Mijn zwangerschap is nu voor iedereen zichtbaar. Niets van mijn oude kleding past me nog; ik heb twee broeken, een T-shirt en een jurkje gekocht waar mijn buik onbelemmerd in verder kan groeien. De zwangerschap begint nu wel zwaarder te worden. Ik krijg steeds vaker last van mijn rug, word ’s nachts regelmatig wakker en sukkel dan overdag op de bank of in de auto in slaap. Toch popel ik om weer aan het werk te gaan, al is het maar omdat ik dan aan niets anders hoef te denken en zo min mogelijk tijd hoef door te brengen in Arons studio.

Het is op de eerste verdieping van een bouwvallig hoekpand, beslaat dertig vierkante meter en is onlogisch ingedeeld. Arons buren zijn bijna allemaal studerende twintigers die tot diep in de nacht feesten. De hal beneden staat vol fietsen en ligt bezaaid met reclamedrukwerk. Alle verdiepingsvloeren zijn van hout: je hoort iedereen in het huis lopen, praten, de wc doorspoelen, musiceren, douchen en de deuren open- en dichtdoen.

Binnenkort mag iemand anders daarnaar luisteren, want op 15 juni trekt er een andere huurder in deze studio. Onze zoektocht naar een nieuw huurhuis verliep een stuk minder vlot dan we verwacht hadden. De Nederlandse huren zijn veel hoger dan die in Spanje en Arons inkomen is al even instabiel als het mijne. Een huurhuis in de vrije sector is voor ons dan ook geen optie. Bij de woningbouwvereniging zijn de huren minder hoog, maar zijn we op een wachtlijst geplaatst. De zoektocht leidde verder langs bungalowparken en boerenschuren waar ook seizoensarbeiders in werden gehuisvest, totdat we een kennis van Aron tegen het lijf liepen. Zij kwam met een sympathieke oplossing: haar zus vertrok binnenkort naar Afrika om vrijwilligerswerk te gaan doen en in die periode konden wij haar huis huren. Een vooroorlogs pand in een goede buurt, met erkers en witte daklijsten: ik vond het meteen prachtig. Als Aron terug is uit Spanje tekenen we het huurcontract en krijgen we meteen de sleutel – over drie weken trekken we erin.





18





Het moest er een keer van komen. Ik kon nog wel honderd keer tegen mezelf en iedereen die het horen wilde vertellen dat Theodorus Zagt en ik een vormelijke vader-dochterrelatie onderhouden die met betrokkenheid niets te maken heeft, toch is hij mijn vader.

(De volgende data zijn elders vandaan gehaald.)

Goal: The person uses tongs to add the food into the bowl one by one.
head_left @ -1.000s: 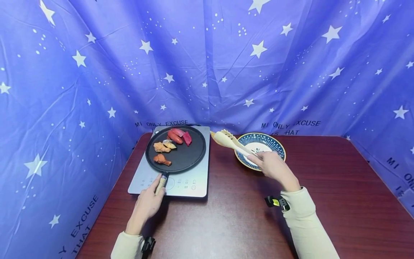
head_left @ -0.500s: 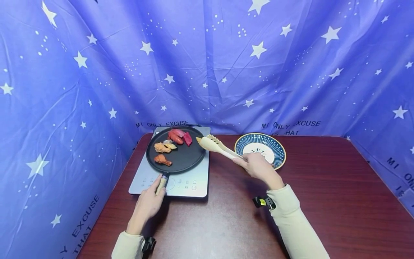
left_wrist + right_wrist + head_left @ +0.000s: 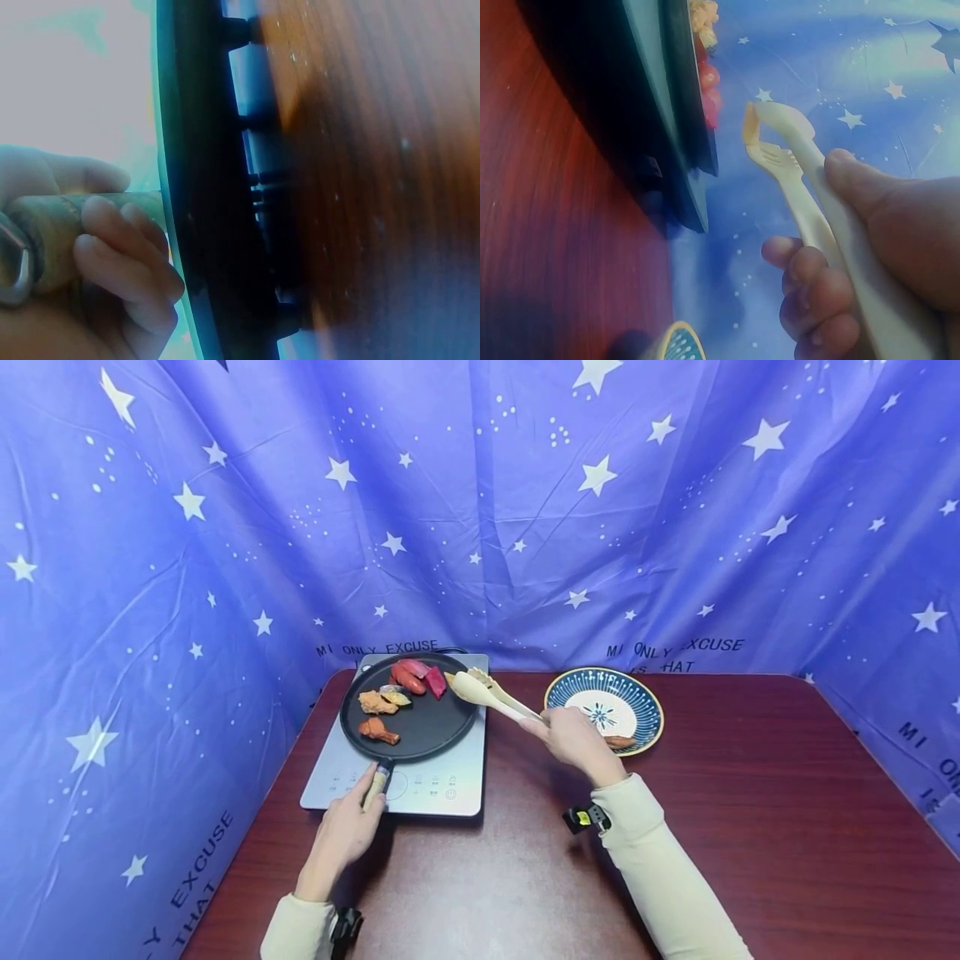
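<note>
My left hand (image 3: 347, 831) grips the wooden handle (image 3: 60, 225) of a flat black frying pan (image 3: 431, 731). My right hand (image 3: 577, 739) squeezes cream-coloured tongs (image 3: 491, 695), whose heads lie over the pan's right side. Pinched at their tips is a small yellowish-orange piece of food (image 3: 751, 124); its kind does not show clearly. In the pan are a brown drumstick (image 3: 378, 731), a fried chunk (image 3: 377, 702), a yellow-and-grey piece (image 3: 396, 695), red sausage-like pieces (image 3: 407, 678) and a dark pink slice (image 3: 436, 682).
The pan sits on a silver induction cooker (image 3: 465, 797) at the table's left. To the right stands a blue-and-white patterned plate (image 3: 649, 702) with a brown food piece (image 3: 619, 742) near its front rim. A starry blue curtain (image 3: 480, 510) encloses the table (image 3: 480, 885).
My right hand has carried the tongs and the pinched piece leftward from over the plate to over the pan's right side, uncovering more of the plate. My left hand stays on the handle.
</note>
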`<action>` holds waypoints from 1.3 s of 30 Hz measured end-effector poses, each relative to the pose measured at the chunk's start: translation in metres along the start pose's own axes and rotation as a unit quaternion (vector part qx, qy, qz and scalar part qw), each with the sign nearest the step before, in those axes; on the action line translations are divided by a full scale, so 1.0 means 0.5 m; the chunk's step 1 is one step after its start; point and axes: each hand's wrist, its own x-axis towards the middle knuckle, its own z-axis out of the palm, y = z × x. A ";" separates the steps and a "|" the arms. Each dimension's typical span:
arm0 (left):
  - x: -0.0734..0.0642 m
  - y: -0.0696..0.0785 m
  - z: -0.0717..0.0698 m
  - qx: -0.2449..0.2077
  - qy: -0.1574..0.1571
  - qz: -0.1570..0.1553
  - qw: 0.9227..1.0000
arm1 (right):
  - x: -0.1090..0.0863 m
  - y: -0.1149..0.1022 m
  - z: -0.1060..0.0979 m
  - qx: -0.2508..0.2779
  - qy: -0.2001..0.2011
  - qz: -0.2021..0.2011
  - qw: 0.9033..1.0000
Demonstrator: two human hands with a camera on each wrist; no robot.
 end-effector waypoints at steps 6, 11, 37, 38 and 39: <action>-0.001 0.001 -0.001 -0.001 0.001 0.001 1.000 | 0.015 -0.012 0.012 -0.001 -0.003 0.000 1.000; -0.001 0.001 -0.001 0.002 0.000 0.001 1.000 | 0.022 -0.018 0.022 0.000 -0.011 0.016 1.000; -0.002 0.000 -0.002 -0.004 -0.005 -0.007 1.000 | 0.054 -0.021 0.058 -0.032 -0.004 0.052 0.998; -0.001 0.000 -0.002 -0.004 -0.005 -0.006 1.000 | 0.056 -0.021 0.059 -0.031 -0.004 0.055 0.998; -0.001 0.000 -0.002 -0.005 -0.004 -0.006 1.000 | 0.058 -0.022 0.060 -0.030 -0.004 0.058 0.998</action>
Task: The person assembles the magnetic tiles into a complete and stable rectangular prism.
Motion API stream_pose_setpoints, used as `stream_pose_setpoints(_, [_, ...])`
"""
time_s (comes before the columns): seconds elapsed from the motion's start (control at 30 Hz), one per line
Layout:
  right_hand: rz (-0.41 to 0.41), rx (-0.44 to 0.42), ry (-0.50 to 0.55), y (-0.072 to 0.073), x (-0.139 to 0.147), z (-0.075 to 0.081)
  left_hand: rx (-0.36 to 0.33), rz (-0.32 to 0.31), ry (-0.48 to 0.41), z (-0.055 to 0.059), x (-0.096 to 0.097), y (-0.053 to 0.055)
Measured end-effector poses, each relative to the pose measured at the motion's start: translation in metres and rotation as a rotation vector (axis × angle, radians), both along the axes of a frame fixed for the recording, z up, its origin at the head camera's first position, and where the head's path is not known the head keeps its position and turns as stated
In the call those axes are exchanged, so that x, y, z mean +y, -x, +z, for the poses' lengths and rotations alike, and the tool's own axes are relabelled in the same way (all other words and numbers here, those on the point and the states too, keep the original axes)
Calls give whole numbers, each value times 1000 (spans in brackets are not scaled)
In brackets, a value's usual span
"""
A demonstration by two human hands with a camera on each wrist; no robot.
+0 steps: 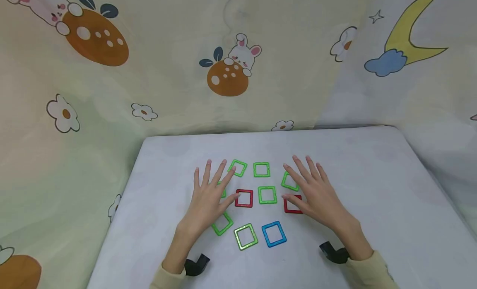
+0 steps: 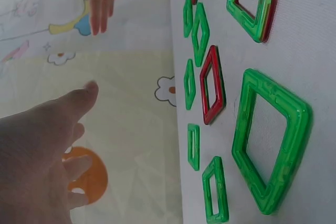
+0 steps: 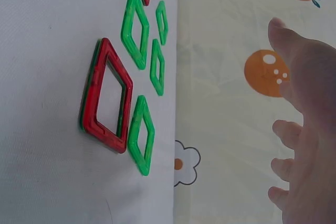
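Both hands hover over a white table with fingers spread, holding nothing. Beneath and beside the left hand (image 1: 208, 200) lie green square magnetic tiles, one partly covered by its fingers. Its thumb tip overlaps a red square tile (image 1: 251, 198) in the head view. The right hand (image 1: 320, 196) partly hides a second red tile (image 1: 292, 211) and a green one behind its fingers. Between the hands sits a green tile (image 1: 268, 202). Closer to the front are a blue tile (image 1: 277, 243) and a green tile (image 1: 249, 245). In the right wrist view, green shows under the red tile (image 3: 94, 93).
The white tabletop (image 1: 391, 198) extends on both sides of the tiles, its far edge against a patterned cloth (image 1: 179, 73) with rabbits, flowers and a moon. Black straps (image 1: 197, 265) sit at both wrists, next to light sleeves.
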State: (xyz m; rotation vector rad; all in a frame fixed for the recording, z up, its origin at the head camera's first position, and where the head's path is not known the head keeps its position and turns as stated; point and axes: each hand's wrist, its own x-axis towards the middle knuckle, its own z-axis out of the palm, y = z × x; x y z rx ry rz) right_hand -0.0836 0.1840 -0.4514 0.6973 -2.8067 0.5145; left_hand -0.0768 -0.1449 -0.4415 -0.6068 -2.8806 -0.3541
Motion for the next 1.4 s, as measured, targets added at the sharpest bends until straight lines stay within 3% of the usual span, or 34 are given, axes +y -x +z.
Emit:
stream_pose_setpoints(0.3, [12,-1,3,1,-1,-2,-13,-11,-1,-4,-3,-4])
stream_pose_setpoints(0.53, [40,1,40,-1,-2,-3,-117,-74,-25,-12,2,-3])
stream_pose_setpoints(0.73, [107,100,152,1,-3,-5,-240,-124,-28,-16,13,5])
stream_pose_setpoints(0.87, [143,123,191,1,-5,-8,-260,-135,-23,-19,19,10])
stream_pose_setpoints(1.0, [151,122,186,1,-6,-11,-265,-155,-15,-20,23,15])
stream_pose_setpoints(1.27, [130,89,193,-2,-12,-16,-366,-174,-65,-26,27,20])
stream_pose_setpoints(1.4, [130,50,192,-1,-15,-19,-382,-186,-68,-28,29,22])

Dus heb ik mezelf opgepept en ben ik vanochtend niet naar Rosalie en Hans gereden, maar naar de Populierstraat, waar ik al minstens tien maanden niet ben geweest.

Mijn vader doet of het nog geen week geleden is. Zijn gezicht verried amper emotie toen hij me zag binnenkomen.

‘Ze zeiden op het nieuws dat het de koudste en natste zomer gaat worden sinds vijftig jaar,’ zegt hij.